Reduce the annual cost of tracking services by $42,696

Situation


My company is currently using Mixpanel to monitor events within our app. However, to reduce operational expenses, the company has decided to cancel this service subscription in the second quarter of 2026.

Mixpanel has proven to be an invaluable tool for tracking event. It has become the primary source of truth for several analytics dashboards that monitor the performance of our quick-commerce application. From a data engineering perspective, the most significant feature of this service is its seamless integration process. With just a few clicks, We can access the data available in BigQuery in near-real-time, eliminating the need to create an in-house pipeline for data access. 

The company wants to eliminate the Mixpanel cost but doesn’t want to lose our events data, which makes the performance dashboard stale. Therefore, the data engineering team needs to collaborate with software engineering and infrastructure to provide the data.

Task


To achieve this, I need to follow these steps:
  1. Request the software engineering team to cutover the events data from Mixpanel to another storage system.
  2. Develop a pipeline to import the data into our BigQuery.

Action


The software engineering team has published event data to Kafka Topics.

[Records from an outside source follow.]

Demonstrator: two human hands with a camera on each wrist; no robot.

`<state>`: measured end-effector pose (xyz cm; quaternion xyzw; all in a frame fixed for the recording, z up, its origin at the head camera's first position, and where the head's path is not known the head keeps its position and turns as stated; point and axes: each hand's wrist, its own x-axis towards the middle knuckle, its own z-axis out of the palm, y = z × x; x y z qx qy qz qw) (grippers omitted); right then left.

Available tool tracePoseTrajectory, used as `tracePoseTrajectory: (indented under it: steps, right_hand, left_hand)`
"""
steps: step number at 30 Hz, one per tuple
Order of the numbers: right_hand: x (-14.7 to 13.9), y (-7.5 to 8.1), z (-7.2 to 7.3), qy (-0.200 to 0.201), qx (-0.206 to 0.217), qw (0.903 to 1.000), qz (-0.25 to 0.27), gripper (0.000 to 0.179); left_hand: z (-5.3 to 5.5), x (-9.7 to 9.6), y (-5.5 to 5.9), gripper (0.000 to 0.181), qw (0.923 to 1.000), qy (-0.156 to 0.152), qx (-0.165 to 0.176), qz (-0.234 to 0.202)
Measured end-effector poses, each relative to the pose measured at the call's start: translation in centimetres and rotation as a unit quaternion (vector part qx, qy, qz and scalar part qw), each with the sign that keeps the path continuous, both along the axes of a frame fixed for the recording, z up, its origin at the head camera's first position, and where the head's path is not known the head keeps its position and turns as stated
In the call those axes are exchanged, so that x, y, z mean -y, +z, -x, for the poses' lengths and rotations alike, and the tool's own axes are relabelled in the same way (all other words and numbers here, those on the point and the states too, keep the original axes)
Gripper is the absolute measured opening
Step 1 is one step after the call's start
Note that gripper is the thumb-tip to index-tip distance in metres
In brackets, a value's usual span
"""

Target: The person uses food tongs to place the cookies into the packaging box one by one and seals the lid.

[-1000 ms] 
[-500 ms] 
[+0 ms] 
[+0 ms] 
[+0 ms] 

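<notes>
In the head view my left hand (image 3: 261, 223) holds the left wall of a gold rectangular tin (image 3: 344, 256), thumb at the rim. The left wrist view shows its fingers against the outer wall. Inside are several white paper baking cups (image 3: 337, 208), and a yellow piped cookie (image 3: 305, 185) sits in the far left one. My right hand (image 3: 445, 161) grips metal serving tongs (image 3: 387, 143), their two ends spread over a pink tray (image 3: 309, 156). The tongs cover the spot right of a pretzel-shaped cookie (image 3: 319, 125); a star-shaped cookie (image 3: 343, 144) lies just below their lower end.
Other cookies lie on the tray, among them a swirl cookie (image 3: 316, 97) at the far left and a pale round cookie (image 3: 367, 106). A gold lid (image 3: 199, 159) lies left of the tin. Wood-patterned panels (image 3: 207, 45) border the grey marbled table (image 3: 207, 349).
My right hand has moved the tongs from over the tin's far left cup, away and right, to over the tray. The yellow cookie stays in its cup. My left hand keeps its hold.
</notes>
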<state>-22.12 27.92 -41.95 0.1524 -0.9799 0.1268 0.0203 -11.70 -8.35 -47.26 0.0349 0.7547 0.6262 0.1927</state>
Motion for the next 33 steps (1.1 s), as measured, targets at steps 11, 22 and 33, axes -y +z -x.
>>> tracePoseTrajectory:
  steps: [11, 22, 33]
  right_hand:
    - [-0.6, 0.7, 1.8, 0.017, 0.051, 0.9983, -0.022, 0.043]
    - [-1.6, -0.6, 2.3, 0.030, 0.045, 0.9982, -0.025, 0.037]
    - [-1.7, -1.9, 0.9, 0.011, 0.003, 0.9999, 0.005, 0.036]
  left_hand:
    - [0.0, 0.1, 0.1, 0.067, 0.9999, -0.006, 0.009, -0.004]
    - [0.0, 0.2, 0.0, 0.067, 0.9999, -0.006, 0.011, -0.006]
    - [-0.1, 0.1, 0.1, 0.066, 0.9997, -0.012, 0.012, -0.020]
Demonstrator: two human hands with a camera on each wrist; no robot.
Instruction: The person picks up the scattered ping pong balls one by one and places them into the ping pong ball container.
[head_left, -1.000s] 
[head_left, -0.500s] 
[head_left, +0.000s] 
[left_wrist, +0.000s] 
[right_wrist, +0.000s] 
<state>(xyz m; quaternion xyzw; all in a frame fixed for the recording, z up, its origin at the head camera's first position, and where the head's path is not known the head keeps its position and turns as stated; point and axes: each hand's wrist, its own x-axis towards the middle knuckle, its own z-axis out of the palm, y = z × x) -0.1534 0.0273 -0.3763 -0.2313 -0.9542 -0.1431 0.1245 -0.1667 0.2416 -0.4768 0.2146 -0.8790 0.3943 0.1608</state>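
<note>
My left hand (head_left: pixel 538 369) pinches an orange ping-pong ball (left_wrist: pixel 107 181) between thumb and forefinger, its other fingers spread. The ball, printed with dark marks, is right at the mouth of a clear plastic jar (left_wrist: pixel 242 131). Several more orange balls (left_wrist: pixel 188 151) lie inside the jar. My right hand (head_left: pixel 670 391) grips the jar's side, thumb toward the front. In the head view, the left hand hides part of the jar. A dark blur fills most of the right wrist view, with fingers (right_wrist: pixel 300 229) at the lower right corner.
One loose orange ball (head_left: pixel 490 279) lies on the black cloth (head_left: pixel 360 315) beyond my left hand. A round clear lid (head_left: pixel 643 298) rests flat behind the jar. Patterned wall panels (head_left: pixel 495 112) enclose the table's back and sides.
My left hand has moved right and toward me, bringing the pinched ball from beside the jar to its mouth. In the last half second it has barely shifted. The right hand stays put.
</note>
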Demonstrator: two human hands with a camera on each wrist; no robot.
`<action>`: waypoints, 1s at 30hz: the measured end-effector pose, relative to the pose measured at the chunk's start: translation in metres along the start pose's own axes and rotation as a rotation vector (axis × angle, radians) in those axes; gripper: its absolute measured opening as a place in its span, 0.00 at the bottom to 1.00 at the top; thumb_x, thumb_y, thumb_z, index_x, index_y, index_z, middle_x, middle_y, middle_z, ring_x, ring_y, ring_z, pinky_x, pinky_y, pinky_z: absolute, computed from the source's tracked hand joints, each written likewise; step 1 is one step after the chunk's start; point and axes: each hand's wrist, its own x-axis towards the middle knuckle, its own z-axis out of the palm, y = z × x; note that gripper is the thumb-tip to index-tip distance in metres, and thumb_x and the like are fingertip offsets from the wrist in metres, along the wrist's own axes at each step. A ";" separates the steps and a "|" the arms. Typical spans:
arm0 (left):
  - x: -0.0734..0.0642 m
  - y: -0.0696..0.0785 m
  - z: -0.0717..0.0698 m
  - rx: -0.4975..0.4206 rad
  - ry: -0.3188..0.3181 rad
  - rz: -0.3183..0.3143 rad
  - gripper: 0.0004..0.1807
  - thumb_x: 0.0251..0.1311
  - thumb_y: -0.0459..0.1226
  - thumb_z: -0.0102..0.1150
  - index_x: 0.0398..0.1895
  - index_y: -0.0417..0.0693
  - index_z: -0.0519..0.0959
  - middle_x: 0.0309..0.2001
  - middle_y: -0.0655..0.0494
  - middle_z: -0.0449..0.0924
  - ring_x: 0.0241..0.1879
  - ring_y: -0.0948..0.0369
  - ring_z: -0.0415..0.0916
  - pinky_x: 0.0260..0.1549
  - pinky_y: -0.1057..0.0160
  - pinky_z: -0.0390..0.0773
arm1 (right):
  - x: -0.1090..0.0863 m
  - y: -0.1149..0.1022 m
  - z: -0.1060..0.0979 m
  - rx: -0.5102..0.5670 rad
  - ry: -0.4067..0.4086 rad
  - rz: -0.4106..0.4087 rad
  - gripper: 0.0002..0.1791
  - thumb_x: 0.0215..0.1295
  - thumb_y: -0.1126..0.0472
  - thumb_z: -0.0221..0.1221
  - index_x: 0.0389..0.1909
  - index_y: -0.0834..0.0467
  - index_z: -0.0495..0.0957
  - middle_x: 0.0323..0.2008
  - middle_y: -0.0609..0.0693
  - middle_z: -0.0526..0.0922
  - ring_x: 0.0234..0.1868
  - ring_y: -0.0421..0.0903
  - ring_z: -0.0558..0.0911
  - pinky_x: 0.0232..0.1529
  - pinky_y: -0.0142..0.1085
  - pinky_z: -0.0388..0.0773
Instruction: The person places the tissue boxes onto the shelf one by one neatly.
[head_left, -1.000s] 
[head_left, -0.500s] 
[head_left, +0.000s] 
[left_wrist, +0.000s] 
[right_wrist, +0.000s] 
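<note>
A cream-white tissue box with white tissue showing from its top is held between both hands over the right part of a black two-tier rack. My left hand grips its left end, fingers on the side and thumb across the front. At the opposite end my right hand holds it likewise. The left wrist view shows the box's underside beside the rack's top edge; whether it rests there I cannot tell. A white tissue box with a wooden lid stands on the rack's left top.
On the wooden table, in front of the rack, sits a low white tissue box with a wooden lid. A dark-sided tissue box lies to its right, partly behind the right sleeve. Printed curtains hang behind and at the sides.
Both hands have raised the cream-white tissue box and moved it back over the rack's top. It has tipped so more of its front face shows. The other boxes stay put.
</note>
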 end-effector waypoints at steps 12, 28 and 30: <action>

I developed a data pipeline using Spark and Scala and deployed it on Google Dataproc. I opted for this approach because it’s well-suited for handling large volumes of data, such as search user data in our application. Additionally, I opted Google Dataproc rather than Dataflow because it is cheaper because no need to keep the service run 24 hours.

Result


I successfully set up a data pipeline that ingests event data into BigQuery. This enables the company to achieve its cost reduction initiative and maintain an up-to-date performance dashboard.

The pipeline incurs a very low cost of $0.12 per day or $3.56 per month because it runs only once a day.

The only drawback of the new pipeline is that the data has daily freshness, which is acceptable to our data stakeholders.